* [TASK OBJECTIVE]
Give a verbatim copy of the data, leaving the pictures out.

* [DATA PROVIDED]

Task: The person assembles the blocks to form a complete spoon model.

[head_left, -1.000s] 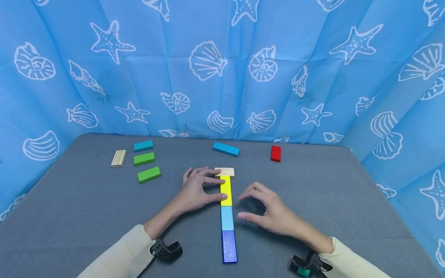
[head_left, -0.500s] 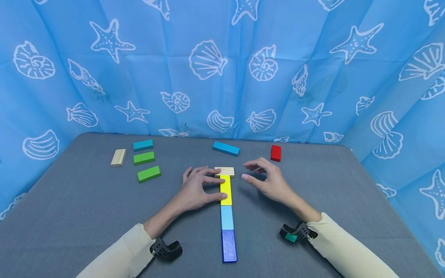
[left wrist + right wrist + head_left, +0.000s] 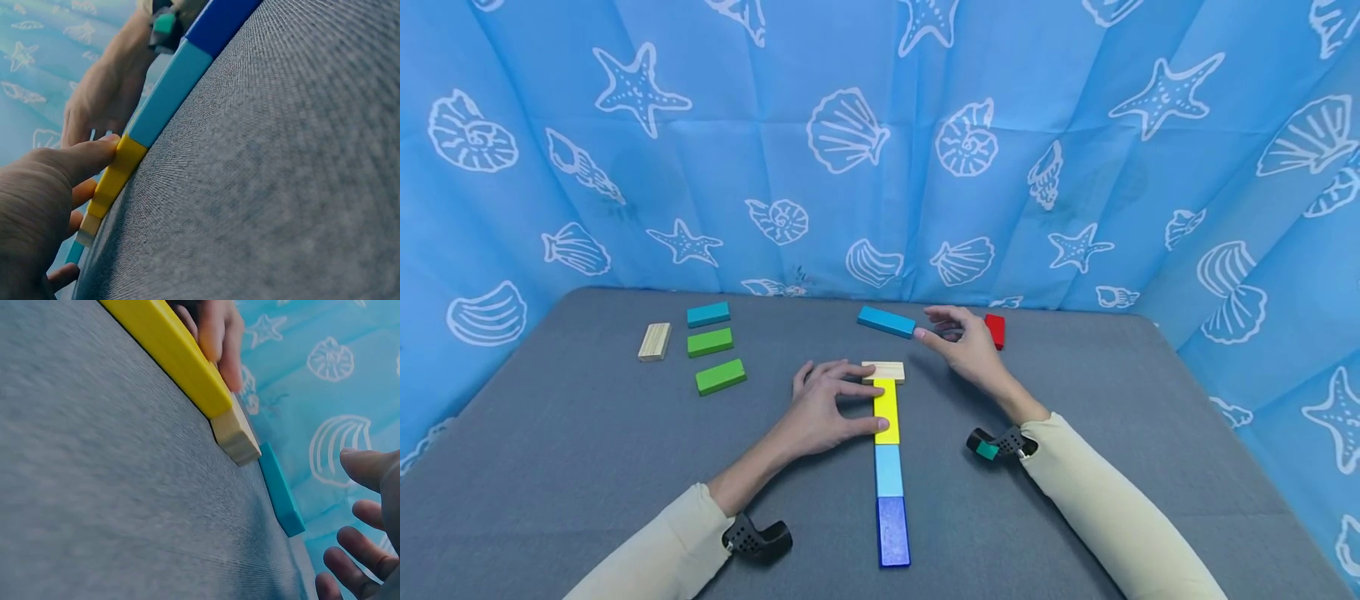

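We are seeing a blue curtain (image 3: 850, 137) hanging at the back, its creased cloth showing white outlines of shells and starfish. Before it, a grey table (image 3: 587, 467) is spreading out, its cover showing a fine ribbed weave in the wrist views. Cream sleeves (image 3: 662, 546) are reaching in from the near side, black wrist devices (image 3: 763, 543) sitting at their cuffs.

We are watching the left hand (image 3: 823, 412) resting its thumb and a finger on a yellow block (image 3: 887, 408), its fingers spreading loosely rather than wrapping. The right hand (image 3: 970, 346) is hovering just beside the right end of a blue block (image 3: 886, 321), its thumb and fingers standing wide apart.

The yellow block is lying mid-table, its long axis pointing away from us toward the curtain. A dark-blue block (image 3: 893, 532) and a light-blue block (image 3: 888, 470) are continuing that line end to end on its near side. The blue block is lying nearer the curtain, its axis running mostly sideways, its right end slanting toward us.

Two green blocks (image 3: 721, 377) are lying at the left. A grained wooden block (image 3: 889, 372) is lying crosswise at the yellow block's far end, and a red block (image 3: 996, 332) is showing partly behind the right hand.
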The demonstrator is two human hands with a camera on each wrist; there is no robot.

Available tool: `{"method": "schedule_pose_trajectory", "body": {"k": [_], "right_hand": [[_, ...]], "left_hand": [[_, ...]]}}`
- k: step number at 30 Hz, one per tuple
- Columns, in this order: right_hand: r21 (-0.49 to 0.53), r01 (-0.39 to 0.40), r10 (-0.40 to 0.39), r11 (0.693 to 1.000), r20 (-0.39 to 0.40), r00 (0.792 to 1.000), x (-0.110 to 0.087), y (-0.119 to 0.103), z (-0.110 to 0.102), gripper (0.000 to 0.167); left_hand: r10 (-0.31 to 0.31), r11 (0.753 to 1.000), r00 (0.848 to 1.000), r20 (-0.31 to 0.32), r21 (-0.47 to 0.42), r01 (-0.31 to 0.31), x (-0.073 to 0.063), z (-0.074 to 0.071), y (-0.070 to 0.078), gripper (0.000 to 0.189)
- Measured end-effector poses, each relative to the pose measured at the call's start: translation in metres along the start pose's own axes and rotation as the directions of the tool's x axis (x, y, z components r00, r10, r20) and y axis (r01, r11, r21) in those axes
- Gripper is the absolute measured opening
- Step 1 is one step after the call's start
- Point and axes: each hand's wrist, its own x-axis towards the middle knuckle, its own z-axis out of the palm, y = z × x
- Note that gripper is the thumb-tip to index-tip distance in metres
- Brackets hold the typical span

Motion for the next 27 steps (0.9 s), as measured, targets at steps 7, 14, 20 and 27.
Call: {"method": "schedule_pose_trajectory", "body": {"k": [7, 14, 20, 27], "right_hand": [[-0.018, -0.02, 0.019, 1.0, -0.029, 0.999, 0.01, 0.008, 0.007, 0.052], [-0.054, 0.014, -0.016, 0.998, -0.031, 0.999, 0.014, 0.018, 0.012, 0.054], [-0.106, 0.028, -0.029, 0.994, -0.003, 1.0, 0.014, 0.022, 0.014, 0.056], [-0.178, 0.003, 0.004, 0.984, 0.039, 0.999, 0.015, 0.023, 0.016, 0.057]], "left_hand": [[-0.003, 1.0, 1.0, 0.004, 0.007, 0.003, 0.0, 0.0, -0.001, 0.045], [0.002, 1.0, 1.0, -0.003, 0.014, -0.002, 0.001, 0.001, 0.0, 0.045], [0.005, 1.0, 1.0, 0.002, 0.001, -0.005, 0.0, 0.0, -0.001, 0.045], [0.005, 1.0, 1.0, 0.004, -0.007, -0.005, -0.002, -0.001, -0.001, 0.044]]}}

* [EXPECTED ANSWER]
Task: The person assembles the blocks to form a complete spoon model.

[head_left, -1.000s] 
[head_left, -0.500s] 
[left wrist + right wrist + head_left, +0.000s] 

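We are seeing a blue curtain (image 3: 850, 137) hanging at the back, its creased cloth showing white outlines of shells and starfish. Before it, a grey table (image 3: 587, 467) is spreading out, its cover showing a fine ribbed weave in the wrist views. Cream sleeves (image 3: 662, 546) are reaching in from the near side, black wrist devices (image 3: 763, 543) sitting at their cuffs.

We are watching the left hand (image 3: 823, 412) resting its thumb and a finger on a yellow block (image 3: 887, 408), its fingers spreading loosely rather than wrapping. The right hand (image 3: 970, 346) is hovering just beside the right end of a blue block (image 3: 886, 321), its thumb and fingers standing wide apart.

The yellow block is lying mid-table, its long axis pointing away from us toward the curtain. A dark-blue block (image 3: 893, 532) and a light-blue block (image 3: 888, 470) are continuing that line end to end on its near side. The blue block is lying nearer the curtain, its axis running mostly sideways, its right end slanting toward us.

Two green blocks (image 3: 721, 377) are lying at the left. A grained wooden block (image 3: 889, 372) is lying crosswise at the yellow block's far end, and a red block (image 3: 996, 332) is showing partly behind the right hand.
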The demonstrator is two human hands with a camera on each wrist; there is no robot.

Available tool: `{"method": "schedule_pose_trajectory", "body": {"k": [_], "right_hand": [[_, ...]], "left_hand": [[_, ...]]}}`
- k: step number at 30 Hz, one per tuple
- Columns, in this order: right_hand: r21 (-0.49 to 0.53), r01 (-0.39 to 0.40), r10 (-0.40 to 0.39), r11 (0.693 to 1.000), r20 (-0.39 to 0.40), r00 (0.792 to 1.000), x (-0.110 to 0.087), y (-0.119 to 0.103), z (-0.110 to 0.102), gripper (0.000 to 0.167); left_hand: r10 (-0.31 to 0.31), r11 (0.753 to 1.000), r00 (0.848 to 1.000), r20 (-0.31 to 0.32), r21 (-0.47 to 0.42), r01 (-0.31 to 0.31), x (-0.073 to 0.063), z (-0.074 to 0.071), y (-0.070 to 0.078), gripper (0.000 to 0.189)
- Measured end-effector poses, each relative to the pose measured at the call's start: translation in metres along the start pose's own axes and rotation as the directions of the tool's x axis (x, y, z components r00, r10, r20) and y axis (r01, r11, r21) in those axes
- Gripper is the absolute measured opening
- Step 1 is one step after the call's start
- Point and axes: each hand's wrist, its own x-axis towards the middle knuckle, its own z-axis out of the palm, y = z × x
- Note that gripper is the thumb-tip to index-tip distance in metres
- Brackets hold the typical span

Motion for the next 27 steps (0.9 s), as measured, targets at steps 7, 14, 20 and 27.
Call: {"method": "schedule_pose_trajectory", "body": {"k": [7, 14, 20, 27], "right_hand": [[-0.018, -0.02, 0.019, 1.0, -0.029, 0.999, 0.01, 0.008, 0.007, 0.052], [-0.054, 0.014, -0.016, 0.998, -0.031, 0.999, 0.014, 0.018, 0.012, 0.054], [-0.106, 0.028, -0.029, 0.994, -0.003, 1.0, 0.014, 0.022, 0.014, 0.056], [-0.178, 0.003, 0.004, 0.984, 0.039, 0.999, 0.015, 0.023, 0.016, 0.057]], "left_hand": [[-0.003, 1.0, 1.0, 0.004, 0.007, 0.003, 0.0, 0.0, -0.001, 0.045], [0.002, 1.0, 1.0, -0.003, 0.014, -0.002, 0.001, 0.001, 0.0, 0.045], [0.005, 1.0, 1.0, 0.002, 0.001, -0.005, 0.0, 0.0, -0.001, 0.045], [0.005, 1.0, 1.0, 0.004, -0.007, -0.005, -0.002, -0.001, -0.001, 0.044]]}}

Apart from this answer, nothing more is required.